» **What is expected**
Transcribe the listing below exactly, leaving out each image.

┄┄┄┄┄┄

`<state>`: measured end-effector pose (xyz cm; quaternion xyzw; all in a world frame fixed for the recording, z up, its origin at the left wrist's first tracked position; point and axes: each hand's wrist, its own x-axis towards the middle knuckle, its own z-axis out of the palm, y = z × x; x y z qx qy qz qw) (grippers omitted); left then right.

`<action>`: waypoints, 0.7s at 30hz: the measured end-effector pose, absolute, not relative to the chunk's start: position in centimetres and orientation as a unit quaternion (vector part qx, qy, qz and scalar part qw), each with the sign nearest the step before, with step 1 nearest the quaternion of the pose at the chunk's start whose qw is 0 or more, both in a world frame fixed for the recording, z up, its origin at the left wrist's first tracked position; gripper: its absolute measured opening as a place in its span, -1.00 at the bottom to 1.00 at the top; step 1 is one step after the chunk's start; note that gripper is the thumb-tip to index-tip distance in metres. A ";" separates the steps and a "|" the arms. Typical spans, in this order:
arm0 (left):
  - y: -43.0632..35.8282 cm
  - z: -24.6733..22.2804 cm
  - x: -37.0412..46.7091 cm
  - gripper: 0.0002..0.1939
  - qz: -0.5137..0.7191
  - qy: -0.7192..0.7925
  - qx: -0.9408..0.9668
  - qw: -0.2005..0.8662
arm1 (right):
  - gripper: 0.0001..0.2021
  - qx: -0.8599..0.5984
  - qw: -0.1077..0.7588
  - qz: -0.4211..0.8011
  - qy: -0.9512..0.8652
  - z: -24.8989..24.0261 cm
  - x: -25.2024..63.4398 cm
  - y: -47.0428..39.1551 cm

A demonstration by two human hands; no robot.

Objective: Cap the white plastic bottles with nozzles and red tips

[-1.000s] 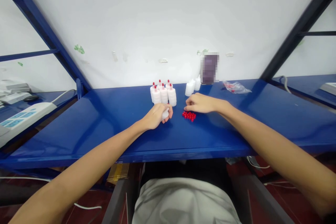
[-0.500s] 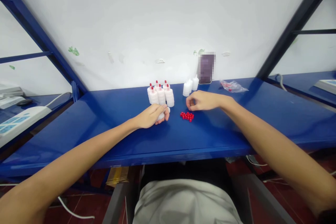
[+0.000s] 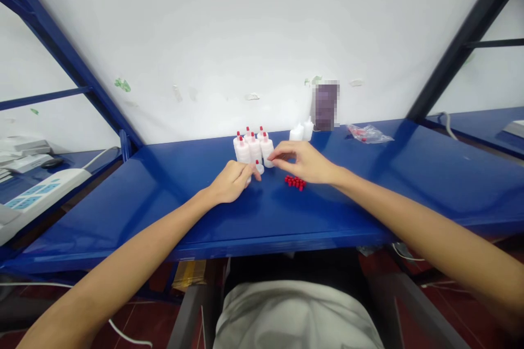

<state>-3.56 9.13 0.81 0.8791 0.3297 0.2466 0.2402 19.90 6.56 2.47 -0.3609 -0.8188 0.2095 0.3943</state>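
My left hand [image 3: 232,181] is closed around a white squeeze bottle [image 3: 260,168], whose shoulder and red-tipped nozzle show beyond the fingers. Most of that bottle's body is hidden by the hand. To its right, my right hand [image 3: 301,161] hovers with thumb and forefinger slightly apart and nothing visible between them. Its fingertips are close to the front right bottle of a group of white bottles with red caps [image 3: 254,148], all upright. Loose small red caps [image 3: 295,182] lie in a cluster below my right hand.
White bottles without red caps [image 3: 296,132] stand behind my right hand, near a pixelated dark panel [image 3: 326,106] at the wall. A clear plastic bag [image 3: 369,134] with red bits lies at the back right of the blue table [image 3: 254,218]. A power strip [image 3: 49,196] is at far left.
My right hand has moved left from the loose caps towards the held bottle, and its fingers have straightened. A red tip now shows on the bottle in my left hand. The view has shifted slightly.
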 end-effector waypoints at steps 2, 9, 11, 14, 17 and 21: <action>8.8 0.6 -3.1 -0.32 0.285 0.328 0.834 0.339 | -0.84 -0.329 0.418 0.303 -0.791 2.4 18.6 5.7; 8.3 -0.1 -2.4 -0.32 0.273 0.303 0.801 0.439 | -0.79 -0.310 0.431 0.346 -0.774 1.7 17.4 5.1; 8.4 -0.2 -2.5 -0.32 0.270 0.291 0.806 0.439 | -0.80 -0.311 0.424 0.324 -0.786 1.6 17.4 5.2; 8.6 -0.4 -2.8 -0.35 0.270 0.272 0.814 0.437 | -0.84 -0.310 0.412 0.288 -0.807 1.6 17.2 5.3; 8.8 -0.7 -2.9 -0.39 0.274 0.254 0.813 0.447 | -0.86 -0.307 0.389 0.294 -0.817 2.0 16.9 5.5; 8.9 -0.8 -3.1 -0.42 0.306 0.252 0.782 0.482 | -0.90 -0.303 0.350 0.261 -0.847 3.0 16.1 6.0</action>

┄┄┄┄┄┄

» **Solution for this exercise**
`<state>`: measured end-effector pose (xyz cm; quaternion xyzw; all in a world frame fixed for the recording, z up, its origin at the left wrist's first tracked position; point and axes: each hand's wrist, its own x-axis towards the middle knuckle, its own z-axis out of the palm, y = z × x; x y z qx qy qz qw) (grippers omitted); left then right.

`<action>`: waypoints, 0.7s at 30hz: the measured end-effector pose, absolute, not relative to the chunk's start: position in centimetres and orientation as a unit quaternion (vector part qx, qy, qz and scalar part qw), each with the sign nearest the step before, with step 1 nearest the quaternion of the pose at the chunk's start whose qw is 0 or more, both in a world frame fixed for the recording, z up, its origin at the left wrist's first tracked position; gripper: its absolute measured opening as a place in its span, -1.00 at the bottom to 1.00 at the top; step 1 is one step after the chunk's start; note that gripper is the thumb-tip to index-tip distance in metres. A ";" separates the steps and a "|" the arms. Typical spans, in this order:
arm0 (left):
  - y: -43.0632..35.8282 cm
  - z: -24.6733..22.2804 cm
  - x: -37.0412..46.7091 cm
  - gripper: 0.0002..0.1939
  - qz: -0.5137..0.7191
  - qy: -0.7192..0.7925
  - qx: -0.9408..0.9668
  - qw: -0.2005..0.8662
arm1 (right):
  - gripper: 0.0001..0.2021
  - qx: -0.8599..0.5984
  - qw: -0.1077..0.7588
  - qz: -0.4211..0.8011
  - qy: -0.9512..0.8652
  - z: -24.8989..24.0261 cm
  - x: -25.2024..63.4398 cm
  - y: -47.0428..39.1551 cm

A demonstration by two human hands; no robot.

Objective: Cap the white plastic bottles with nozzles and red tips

[-1.000s] 
[-0.500s] 
[+0.000s] 

<state>-3.56 9.13 0.81 0.8791 0.3297 0.2466 0.2402 19.90 6.56 2.47 -0.3609 -0.8188 0.2095 0.3943</state>
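My left hand [image 3: 232,181] is closed around a white squeeze bottle [image 3: 260,168], whose shoulder and red-tipped nozzle show beyond the fingers. Most of that bottle's body is hidden by the hand. To its right, my right hand [image 3: 301,161] hovers with thumb and forefinger slightly apart and nothing visible between them. Its fingertips are close to the front right bottle of a group of white bottles with red caps [image 3: 254,148], all upright. Loose small red caps [image 3: 295,182] lie in a cluster below my right hand.
White bottles without red caps [image 3: 296,132] stand behind my right hand, near a pixelated dark panel [image 3: 326,106] at the wall. A clear plastic bag [image 3: 369,134] with red bits lies at the back right of the blue table [image 3: 254,218]. A power strip [image 3: 49,196] is at far left.
My right hand has moved left from the loose caps towards the held bottle, and its fingers have straightened. A red tip now shows on the bottle in my left hand. The view has shifted slightly.
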 end-effector waypoints at steps 2, 9, 11, 14, 17 and 21: <action>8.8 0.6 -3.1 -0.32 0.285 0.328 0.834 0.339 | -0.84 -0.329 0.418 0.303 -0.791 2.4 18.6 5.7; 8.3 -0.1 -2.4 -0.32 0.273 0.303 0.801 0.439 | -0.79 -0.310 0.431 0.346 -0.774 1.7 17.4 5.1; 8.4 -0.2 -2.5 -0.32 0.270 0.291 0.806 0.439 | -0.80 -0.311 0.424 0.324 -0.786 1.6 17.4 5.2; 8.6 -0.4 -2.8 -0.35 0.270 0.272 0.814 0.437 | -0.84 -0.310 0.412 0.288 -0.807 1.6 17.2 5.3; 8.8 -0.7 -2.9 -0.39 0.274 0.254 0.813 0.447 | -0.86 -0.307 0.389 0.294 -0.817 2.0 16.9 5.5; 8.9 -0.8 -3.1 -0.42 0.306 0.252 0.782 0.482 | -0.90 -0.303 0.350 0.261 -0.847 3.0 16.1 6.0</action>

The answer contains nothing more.